You conduct a simulation regarding which team spectators at a football game support. Your null hypothesis is that there are equal proportions of people supporting the home team and the visiting team. Your alternative hypothesis is that there is a higher proportion of people supporting the home team.

You determine that the results of your simulation have a p-value of 0.002. What does this mean?

A) Under the tested hypothesis, the outcome of the simulation has a probability of 2%. With a significance level of 1%, you should reject the null hypothesis.
B) Under the tested hypothesis, the outcome of the simulation has a probability of 2%. With a significance level of 1%, you should fail to reject the null hypothesis.
C) Under the tested hypothesis, the outcome of the simulation has a probability of 0.2%. With a significance level of 1%, you should reject the null hypothesis.
D) Under the tested hypothesis, the outcome of the simulation has a probability of 0.2%. With a significance level of 1%, you should fail to reject the null hypothesis.

1 answer

The p-value of 0.002 indicates that, under the null hypothesis (which states that there are equal proportions of supporters for the home and visiting teams), the observed results (or results at least as extreme) would occur with a probability of 0.2%.

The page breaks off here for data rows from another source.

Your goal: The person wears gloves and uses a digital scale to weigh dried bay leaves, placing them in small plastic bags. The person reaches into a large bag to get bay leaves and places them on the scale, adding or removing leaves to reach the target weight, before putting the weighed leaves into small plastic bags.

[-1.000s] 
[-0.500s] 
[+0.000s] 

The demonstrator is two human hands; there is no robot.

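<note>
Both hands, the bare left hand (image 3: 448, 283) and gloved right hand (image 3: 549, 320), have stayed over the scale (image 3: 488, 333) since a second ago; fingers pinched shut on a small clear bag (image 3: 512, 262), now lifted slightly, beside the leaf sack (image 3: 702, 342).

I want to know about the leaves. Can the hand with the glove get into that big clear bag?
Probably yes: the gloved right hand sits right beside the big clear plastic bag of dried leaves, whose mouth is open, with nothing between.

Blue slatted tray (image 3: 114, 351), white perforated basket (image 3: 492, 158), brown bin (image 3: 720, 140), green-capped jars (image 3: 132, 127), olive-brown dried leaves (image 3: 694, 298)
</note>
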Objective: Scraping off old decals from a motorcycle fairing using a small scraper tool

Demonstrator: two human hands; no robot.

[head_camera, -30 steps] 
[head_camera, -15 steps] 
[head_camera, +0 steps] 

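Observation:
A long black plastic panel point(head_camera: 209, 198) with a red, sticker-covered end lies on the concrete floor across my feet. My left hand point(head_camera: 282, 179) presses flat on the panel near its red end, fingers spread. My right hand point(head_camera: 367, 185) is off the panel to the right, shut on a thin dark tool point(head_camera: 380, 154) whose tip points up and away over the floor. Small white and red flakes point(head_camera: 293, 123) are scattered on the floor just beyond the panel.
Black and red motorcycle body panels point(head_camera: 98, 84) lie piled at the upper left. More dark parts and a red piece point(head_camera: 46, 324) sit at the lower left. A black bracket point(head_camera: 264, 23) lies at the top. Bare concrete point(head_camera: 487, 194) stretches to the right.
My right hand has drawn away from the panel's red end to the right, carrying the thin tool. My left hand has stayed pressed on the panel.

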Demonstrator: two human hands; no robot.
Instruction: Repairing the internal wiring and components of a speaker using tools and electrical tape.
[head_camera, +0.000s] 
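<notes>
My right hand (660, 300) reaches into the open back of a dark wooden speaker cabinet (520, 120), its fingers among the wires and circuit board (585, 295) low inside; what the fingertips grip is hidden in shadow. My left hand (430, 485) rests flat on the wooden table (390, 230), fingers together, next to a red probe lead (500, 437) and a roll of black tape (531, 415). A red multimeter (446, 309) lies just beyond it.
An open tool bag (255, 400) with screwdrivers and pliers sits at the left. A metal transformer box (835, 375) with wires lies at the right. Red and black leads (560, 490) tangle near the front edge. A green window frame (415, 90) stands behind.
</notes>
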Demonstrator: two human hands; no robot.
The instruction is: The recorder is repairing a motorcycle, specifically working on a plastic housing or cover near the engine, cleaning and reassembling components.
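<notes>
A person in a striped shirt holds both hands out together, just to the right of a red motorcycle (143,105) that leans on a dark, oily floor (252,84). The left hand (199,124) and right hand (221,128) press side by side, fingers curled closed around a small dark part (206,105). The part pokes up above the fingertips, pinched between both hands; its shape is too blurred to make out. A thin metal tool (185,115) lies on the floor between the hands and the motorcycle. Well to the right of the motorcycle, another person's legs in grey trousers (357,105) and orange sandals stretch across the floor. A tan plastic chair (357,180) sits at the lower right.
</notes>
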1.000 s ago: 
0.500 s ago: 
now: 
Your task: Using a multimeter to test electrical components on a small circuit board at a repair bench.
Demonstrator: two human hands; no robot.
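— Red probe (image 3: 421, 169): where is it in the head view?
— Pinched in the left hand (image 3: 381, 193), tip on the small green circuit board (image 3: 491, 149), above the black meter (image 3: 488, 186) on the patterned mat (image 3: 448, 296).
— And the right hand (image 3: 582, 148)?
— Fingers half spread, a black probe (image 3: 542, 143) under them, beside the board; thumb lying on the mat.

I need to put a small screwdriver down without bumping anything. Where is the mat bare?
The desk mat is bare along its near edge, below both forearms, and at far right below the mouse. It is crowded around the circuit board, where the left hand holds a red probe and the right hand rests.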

Given this p-value, if you set a significance level of 1% (0.01), the p-value is less than the significance level (0.002 < 0.01), which means you have sufficient evidence to reject the null hypothesis in favor of the alternative hypothesis (which posits that there is a higher proportion of people supporting the home team).

Therefore, the correct interpretation is:

A) Under the tested hypothesis, the outcome of the simulation has a probability of 2%. With a significance level of 1%, you should reject the null hypothesis.

(Note: there’s a small discrepancy in the wording regarding 0.2% vs. 2%, but A captures the essence of rejecting the null hypothesis based on the p-value being less than the significance level.)